Sprinten vereist een toewijding aan conditionering en training als je wilt verbeteren en succesvol wilt concurreren in je sport. Van de start tot de finish zijn er een aantal technieken die een sprinter kan leren om het meeste uit de race te halen. Inzicht in wat er nodig is om te sprinten, zal je helpen.
Start: eerste 5 meter
Adem uit terwijl je het starterspistool hoort. Duw hard met je benen en pomp je armen hard. Sta niet te snel op. Je lichaam zou in een hoek van 45 graden moeten zijn terwijl je uit de blokken van de starter komt. Focus op de eerste 3 tot 5 meter. Ren uit de blokken en spring er niet uit.
Aandrijffase: 5 tot 30 meter
Duw je achterste voet naar voren en houd je hiel laag. Je scheen staat in een hoek van 45 graden op de grond met je eerste stappen; die hoek zal geleidelijk veranderen naarmate je meer rechtop gaat staan. Houd je ogen gericht op de finishlijn. Houd uw gezichts- en nekspieren ontspannen. Houd je schouders naar achteren en houd ze ook ontspannen.
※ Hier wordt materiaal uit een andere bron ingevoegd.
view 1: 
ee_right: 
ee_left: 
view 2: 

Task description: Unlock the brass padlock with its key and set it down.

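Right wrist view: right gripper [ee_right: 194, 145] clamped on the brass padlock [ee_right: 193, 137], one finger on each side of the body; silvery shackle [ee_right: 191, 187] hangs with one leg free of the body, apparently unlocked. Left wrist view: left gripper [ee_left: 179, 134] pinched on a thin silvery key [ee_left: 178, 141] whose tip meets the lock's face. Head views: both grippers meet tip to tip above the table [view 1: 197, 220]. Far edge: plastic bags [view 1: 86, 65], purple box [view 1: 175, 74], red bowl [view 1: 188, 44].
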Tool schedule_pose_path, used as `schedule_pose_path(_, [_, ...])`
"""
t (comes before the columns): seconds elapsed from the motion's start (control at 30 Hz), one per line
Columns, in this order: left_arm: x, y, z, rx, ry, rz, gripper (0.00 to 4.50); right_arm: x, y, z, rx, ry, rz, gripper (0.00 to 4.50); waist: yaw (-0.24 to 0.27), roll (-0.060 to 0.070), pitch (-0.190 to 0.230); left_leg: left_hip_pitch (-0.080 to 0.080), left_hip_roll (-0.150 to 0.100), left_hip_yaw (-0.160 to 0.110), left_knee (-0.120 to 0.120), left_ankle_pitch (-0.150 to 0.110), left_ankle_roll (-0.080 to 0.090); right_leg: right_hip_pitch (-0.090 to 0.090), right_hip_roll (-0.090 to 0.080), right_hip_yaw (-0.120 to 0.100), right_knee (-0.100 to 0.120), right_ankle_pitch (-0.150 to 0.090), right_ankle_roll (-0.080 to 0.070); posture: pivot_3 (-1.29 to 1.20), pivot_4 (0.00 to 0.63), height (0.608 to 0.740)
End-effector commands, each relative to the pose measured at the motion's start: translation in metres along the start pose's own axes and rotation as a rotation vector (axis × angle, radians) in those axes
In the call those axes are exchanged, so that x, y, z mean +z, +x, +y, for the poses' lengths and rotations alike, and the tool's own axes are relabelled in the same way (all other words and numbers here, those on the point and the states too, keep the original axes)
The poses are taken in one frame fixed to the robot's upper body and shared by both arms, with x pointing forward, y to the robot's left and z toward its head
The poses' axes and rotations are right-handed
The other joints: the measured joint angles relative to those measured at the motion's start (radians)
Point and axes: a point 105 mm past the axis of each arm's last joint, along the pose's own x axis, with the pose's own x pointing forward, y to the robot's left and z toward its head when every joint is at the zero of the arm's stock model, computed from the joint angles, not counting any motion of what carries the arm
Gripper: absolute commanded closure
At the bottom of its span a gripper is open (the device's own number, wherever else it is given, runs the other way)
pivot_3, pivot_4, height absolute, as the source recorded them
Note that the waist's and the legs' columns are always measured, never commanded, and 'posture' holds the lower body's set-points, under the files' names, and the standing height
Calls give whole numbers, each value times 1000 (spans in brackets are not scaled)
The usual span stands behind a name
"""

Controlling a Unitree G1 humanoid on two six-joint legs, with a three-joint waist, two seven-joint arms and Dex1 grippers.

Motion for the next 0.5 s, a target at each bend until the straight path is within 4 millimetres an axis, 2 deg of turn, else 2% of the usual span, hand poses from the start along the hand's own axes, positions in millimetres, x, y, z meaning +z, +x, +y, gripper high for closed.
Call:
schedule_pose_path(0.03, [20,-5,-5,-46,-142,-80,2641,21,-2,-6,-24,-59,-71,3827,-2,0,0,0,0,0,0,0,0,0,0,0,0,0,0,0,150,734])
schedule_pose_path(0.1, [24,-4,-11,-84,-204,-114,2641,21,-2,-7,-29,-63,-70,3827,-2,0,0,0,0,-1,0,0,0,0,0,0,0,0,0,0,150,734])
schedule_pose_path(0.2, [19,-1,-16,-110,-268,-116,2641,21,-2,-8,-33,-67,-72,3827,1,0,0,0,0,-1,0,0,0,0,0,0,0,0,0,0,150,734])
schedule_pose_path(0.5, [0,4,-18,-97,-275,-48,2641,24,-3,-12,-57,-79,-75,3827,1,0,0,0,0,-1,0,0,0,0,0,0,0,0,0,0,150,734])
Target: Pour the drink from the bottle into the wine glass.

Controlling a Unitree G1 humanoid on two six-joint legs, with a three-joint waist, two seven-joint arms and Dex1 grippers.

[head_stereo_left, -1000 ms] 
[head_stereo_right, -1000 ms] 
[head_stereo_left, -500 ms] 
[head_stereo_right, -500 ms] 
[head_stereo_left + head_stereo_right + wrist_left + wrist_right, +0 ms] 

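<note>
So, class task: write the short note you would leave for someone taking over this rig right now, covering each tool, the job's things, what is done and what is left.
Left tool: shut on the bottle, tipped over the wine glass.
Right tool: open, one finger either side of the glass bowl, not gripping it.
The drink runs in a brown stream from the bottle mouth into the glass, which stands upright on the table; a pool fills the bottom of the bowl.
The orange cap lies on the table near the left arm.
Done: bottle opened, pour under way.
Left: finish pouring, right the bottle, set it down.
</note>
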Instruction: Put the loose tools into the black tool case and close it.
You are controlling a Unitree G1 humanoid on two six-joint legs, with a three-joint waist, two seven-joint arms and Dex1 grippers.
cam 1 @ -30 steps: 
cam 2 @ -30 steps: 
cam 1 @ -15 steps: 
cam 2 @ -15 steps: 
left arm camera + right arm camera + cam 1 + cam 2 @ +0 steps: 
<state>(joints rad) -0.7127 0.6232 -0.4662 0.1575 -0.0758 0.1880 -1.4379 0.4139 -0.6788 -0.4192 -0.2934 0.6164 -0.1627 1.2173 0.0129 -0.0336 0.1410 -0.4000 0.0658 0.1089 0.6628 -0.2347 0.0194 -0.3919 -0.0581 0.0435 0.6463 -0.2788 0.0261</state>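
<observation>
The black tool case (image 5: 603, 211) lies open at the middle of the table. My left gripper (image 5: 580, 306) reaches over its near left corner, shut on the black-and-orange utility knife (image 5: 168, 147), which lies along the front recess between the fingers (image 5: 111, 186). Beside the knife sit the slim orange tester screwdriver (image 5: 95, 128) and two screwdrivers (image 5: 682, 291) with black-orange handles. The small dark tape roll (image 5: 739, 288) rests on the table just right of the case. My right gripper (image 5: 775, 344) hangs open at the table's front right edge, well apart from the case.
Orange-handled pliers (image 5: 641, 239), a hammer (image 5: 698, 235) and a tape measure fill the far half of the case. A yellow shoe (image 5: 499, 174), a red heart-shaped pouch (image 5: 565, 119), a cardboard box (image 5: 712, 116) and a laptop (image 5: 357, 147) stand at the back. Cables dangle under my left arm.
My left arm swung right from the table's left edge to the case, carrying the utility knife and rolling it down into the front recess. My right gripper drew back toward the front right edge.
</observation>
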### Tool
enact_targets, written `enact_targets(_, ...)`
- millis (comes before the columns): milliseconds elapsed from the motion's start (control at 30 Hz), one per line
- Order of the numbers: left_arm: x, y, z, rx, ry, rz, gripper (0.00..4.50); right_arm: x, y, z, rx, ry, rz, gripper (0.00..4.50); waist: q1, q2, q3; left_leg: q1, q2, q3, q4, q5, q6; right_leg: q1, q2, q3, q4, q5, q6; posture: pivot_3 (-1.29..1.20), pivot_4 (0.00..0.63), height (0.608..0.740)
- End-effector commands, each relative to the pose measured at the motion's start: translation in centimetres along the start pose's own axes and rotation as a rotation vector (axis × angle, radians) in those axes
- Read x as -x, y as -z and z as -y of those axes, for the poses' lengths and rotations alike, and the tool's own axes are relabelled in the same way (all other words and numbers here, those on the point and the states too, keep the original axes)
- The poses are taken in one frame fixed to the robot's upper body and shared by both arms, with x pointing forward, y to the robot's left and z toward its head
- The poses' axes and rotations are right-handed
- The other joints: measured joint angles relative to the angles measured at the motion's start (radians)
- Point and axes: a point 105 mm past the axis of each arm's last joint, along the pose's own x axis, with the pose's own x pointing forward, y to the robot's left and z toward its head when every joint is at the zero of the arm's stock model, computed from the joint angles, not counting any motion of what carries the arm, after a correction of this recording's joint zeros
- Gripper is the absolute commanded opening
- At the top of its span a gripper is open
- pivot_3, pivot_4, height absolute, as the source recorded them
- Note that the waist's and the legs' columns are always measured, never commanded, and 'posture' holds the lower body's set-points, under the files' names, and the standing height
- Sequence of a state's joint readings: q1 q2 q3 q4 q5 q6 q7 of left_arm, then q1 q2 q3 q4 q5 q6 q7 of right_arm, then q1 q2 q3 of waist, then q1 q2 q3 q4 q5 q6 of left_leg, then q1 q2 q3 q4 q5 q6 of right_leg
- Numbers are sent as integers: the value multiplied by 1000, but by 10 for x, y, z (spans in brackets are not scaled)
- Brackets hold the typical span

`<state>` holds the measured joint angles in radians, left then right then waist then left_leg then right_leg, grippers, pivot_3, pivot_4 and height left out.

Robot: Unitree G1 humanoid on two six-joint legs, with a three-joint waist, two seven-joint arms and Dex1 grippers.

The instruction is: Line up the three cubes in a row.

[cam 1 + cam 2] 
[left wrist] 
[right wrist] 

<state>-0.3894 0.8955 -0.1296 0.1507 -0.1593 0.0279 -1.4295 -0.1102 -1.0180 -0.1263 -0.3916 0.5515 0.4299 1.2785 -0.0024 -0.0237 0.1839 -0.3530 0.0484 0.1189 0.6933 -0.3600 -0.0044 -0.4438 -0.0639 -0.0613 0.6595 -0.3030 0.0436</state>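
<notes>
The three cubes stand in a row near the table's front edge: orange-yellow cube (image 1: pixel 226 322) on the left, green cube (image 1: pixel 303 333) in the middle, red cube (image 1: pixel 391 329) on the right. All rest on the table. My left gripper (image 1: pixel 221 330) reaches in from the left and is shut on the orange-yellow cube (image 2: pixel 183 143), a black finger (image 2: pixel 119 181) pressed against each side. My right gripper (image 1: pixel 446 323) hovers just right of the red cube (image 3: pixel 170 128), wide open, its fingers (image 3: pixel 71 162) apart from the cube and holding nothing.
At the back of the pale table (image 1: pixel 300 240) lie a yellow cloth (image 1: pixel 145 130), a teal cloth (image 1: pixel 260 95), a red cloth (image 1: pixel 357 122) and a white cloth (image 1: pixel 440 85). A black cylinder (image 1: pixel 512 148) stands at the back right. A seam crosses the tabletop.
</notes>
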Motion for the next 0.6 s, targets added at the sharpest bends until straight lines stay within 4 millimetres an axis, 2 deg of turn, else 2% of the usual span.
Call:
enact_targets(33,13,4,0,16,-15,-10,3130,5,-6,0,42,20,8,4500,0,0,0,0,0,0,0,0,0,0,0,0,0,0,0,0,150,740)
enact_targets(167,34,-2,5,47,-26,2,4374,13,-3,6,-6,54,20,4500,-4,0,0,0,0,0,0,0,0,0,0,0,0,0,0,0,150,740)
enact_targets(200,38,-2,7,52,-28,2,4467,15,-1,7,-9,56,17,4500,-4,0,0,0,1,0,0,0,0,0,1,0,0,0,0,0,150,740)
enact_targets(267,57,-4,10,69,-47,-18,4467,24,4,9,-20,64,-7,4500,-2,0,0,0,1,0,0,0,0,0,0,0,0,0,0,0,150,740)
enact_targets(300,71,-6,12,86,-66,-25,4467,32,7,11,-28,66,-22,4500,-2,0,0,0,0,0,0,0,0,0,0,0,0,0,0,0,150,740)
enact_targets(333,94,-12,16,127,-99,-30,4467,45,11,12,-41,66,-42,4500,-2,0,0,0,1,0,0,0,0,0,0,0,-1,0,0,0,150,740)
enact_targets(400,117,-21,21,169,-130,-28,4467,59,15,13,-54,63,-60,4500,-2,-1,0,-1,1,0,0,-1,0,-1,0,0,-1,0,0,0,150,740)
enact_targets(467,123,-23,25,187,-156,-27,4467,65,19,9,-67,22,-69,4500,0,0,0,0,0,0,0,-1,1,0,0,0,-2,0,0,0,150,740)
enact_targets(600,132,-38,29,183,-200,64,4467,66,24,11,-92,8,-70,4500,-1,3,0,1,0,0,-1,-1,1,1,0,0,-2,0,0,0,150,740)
Stride-fase: 30 tot 70 meter
Duw hard van het spoor met de ballen van je voeten. Rij met je been naar voren met een hoge knie-actie. Je knie moet naar voren wijzen en de hiel valt onder je billen. Houd je hoofd in lijn met de wervelkolom en houd het hoog. Blijf de spieren in uw gezicht, schouders en bovenlichaam ontspannen. Houd je ellebogen in een hoek van 90 graden en beweeg je handen van schouder tot heup hoogte tijdens het sprintproces.
Heffase: 70 tot 100 meter
Je zult niet zo snel rennen over de laatste 30 meter van je race, dus je techniek is het meest essentieel op dit punt, zodat je je snelheid zo lang mogelijk kunt vasthouden. Je zult zeer hoge knie-actie moeten hebben als je rent, en je zult je voeten moeten versnellen. Je zou ze moeten verplaatsen alsof je op hete kolen loopt. Je wilt niet dat je voeten heel lang in contact blijven met het baanoppervlak. Pomp je armen hard en houd je handen hoog.